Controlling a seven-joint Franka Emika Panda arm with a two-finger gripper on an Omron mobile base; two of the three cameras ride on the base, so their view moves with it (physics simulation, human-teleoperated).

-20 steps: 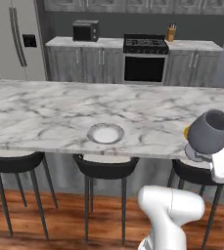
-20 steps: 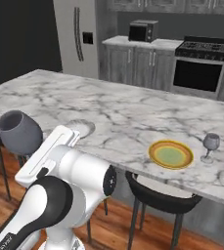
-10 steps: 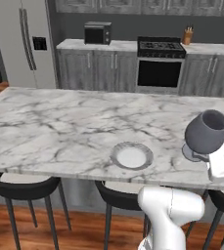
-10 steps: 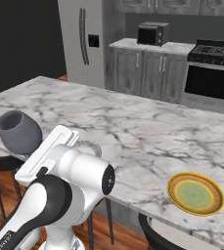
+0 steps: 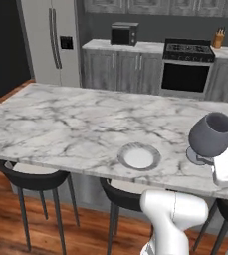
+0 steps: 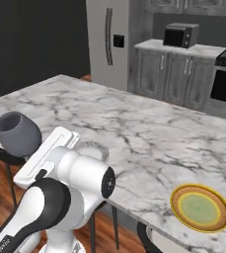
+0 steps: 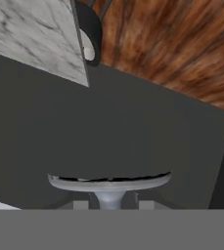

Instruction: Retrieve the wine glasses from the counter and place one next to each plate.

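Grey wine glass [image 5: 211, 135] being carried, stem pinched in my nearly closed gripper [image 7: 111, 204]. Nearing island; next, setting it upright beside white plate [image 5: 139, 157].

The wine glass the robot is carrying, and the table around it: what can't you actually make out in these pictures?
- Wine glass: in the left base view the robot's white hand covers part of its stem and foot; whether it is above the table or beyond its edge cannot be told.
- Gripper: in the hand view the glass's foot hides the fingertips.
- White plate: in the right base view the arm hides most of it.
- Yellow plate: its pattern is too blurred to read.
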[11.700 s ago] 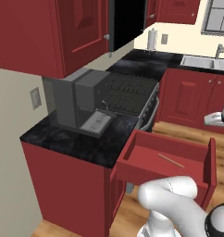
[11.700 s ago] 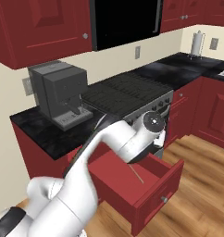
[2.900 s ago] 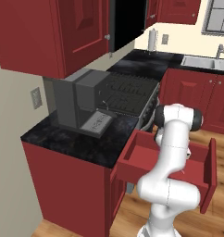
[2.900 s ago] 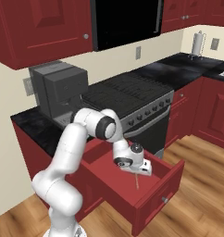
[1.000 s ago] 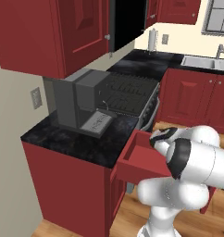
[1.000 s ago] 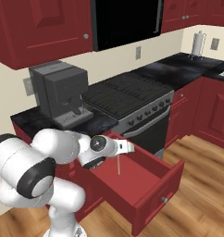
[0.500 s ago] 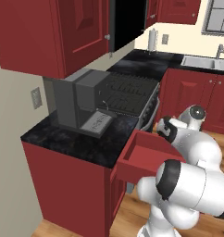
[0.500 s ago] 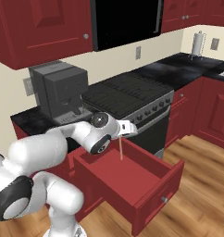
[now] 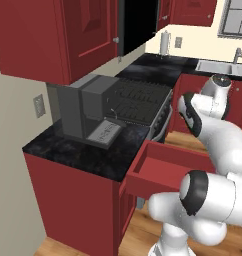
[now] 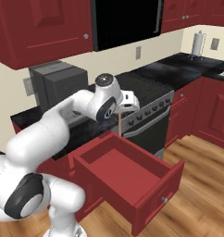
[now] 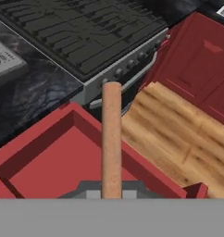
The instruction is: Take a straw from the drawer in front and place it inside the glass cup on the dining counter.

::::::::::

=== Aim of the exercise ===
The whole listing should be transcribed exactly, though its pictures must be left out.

=== Solution for this task ===
Controlling a seven-joint Franka Emika Panda arm with a two-finger gripper on an Omron mobile base; two of the three cameras ride on the base, so their view moves with it (physics simulation, human-teleoperated).

-20 steps: 
-20 steps: 
-10 steps: 
-10 steps: 
+0 steps: 
+0 steps: 
+0 steps: 

Instruction: Retrieve the wine glasses from the counter and place one next to each plate.

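Grey wine glass [image 5: 211, 135] being carried, stem pinched in my nearly closed gripper [image 7: 111, 204]. Nearing island; next, setting it upright beside white plate [image 5: 139, 157].

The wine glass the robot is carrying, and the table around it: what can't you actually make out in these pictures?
- Wine glass: in the left base view the robot's white hand covers part of its stem and foot; whether it is above the table or beyond its edge cannot be told.
- Gripper: in the hand view the glass's foot hides the fingertips.
- White plate: in the right base view the arm hides most of it.
- Yellow plate: its pattern is too blurred to read.
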[11.700 s ago] 
[11.700 s ago] 
[2.900 s ago] 
[2.900 s ago] 
[1.000 s ago] 
[1.000 s ago] 
[0.500 s ago] 
[0.500 s ago] 
[now] 
[now] 
[now] 
The instruction is: Take a straw from the drawer in front and place it inside the glass cup on the dining counter.

Nothing else remains to be done for this exercise.